И ухожу. Я отложил свое признание на целых две недели и даже теперь — на конец сеанса. Благодаря этому я могу сейчас просто уйти и не говорить — и никогда не скажу, — что не стыд помешал мне рассказать об этом инциденте раньше, а скорее маленькая цветная моментальная фотография девочки-подростка, дочери Клингера, в выгоревших хлопчатобумажных брюках и школьной майке, сделанная где-то на пляже и стоящая в тройной рамке на его столе между фотографиями двух его сыновей.
И тут, летом, вернувшись на Восточное побережье, я встречаю молодую женщину, совершенно ничего общего не имеющую с породой утешительниц, советчиц, искусительниц и провокаторш («инфлюэнций», как сказал бы мой отец). Мое одичавшее, давно не знавшее секса тело, тут же качнулось в ее сторону, поскольку был я свободен и жил без женщин, удовольствий и страсти.
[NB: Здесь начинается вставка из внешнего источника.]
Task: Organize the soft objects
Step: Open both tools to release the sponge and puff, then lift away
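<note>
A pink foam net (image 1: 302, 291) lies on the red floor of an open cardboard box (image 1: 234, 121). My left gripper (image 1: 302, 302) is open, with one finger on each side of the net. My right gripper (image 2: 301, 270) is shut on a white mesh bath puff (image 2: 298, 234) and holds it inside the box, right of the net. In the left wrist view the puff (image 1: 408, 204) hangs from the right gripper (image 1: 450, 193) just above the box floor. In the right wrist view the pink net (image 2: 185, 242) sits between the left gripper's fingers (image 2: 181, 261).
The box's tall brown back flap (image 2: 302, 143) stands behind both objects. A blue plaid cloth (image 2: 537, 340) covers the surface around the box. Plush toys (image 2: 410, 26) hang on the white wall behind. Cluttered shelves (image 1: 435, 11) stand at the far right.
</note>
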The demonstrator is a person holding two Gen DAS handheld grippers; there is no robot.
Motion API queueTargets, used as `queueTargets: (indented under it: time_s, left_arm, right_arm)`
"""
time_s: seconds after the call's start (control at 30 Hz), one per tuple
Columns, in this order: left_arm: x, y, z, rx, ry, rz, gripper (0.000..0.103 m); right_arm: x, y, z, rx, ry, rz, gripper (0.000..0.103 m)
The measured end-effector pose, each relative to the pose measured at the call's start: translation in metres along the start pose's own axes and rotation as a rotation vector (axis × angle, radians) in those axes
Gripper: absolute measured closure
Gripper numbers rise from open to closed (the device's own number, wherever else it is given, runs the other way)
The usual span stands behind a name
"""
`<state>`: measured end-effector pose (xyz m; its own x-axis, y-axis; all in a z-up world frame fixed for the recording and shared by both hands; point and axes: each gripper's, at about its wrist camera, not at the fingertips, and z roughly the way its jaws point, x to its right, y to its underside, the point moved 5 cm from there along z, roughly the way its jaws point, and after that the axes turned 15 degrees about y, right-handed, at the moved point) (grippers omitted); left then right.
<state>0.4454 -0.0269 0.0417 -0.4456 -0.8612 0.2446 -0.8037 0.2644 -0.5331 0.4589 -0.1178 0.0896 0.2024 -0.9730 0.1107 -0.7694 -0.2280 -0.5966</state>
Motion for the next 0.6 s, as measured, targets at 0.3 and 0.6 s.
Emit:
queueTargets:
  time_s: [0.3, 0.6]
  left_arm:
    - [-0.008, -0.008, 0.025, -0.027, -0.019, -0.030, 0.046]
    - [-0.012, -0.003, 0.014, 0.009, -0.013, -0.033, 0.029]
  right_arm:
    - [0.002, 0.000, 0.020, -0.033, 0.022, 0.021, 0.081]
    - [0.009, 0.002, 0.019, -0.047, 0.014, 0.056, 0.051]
Провести уик-энд на мысе Код меня пригласила одна пара, с которой я недавно познакомился. Они представили меня их молодой соседке, Клэр Овингтон, снимавшей крошечное бунгало близ Орлеана, на участке, заросшем дикими розами, — для себя и своего золотистого Лабрадора. Через десять дней после того, как мы провели с ней целое утро, разговаривая на пляже, после того, как я послал ей из Нью-Йорка трогательное письмо и несколько часов консультировался с Клингером, я поддался порыву и вернулся в Орлеан, где поселился в местной гостинице. Я сразу же был тронут исходящей от нее нежной чувственностью, которая когда-то, вопреки всему, потянула меня к Элен, а теперь, впервые за последний год, вызвала волну новых теплых чувств. Когда я вернулся в Нью-Йорк после короткого уик-энда, я не мог думать ни о чем, кроме нее. Неужели это возрождение страсти, доверия? Еще не совсем. Всю первую неделю моего пребывания в отеле я вел себя с чрезмерным усердием ребенка, попавшего в танцевальный класс. Я не мог, проходя в дверь или поднимая вилку ко рту, не демонстрировать церемонных манер. И это после того письма, в котором старался продемонстрировать свое остроумие и самонадеянность! И зачем только я слушал Клингера? «Конечно, вам надо ехать, что вы теряете?» Что я потеряю, если меня постигнет неудача? Почему он может увидеть трагическую сторону жизни, черт возьми? Импотенция — не предмет для шуток, это беда. Люди кончают жизнь самоубийством из-за этого. Здесь, в гостинице, один в своей постели, после еще одного вечера, который я провел, так и не решившись встретиться с Клэр, я могу понять, почему. Утром, накануне моего отъезда в Нью-Йорк, я прихожу в ее бунгало к завтраку и за горячими блинами с черникой пытаюсь справиться с собой, признавшись в том, что мне стыдно. Я не знаю, как еще выйти из всего этого, не уронив своего достоинства, хотя почему я когда-нибудь буду снова беспокоиться о своем достоинстве, я не могу себе представить.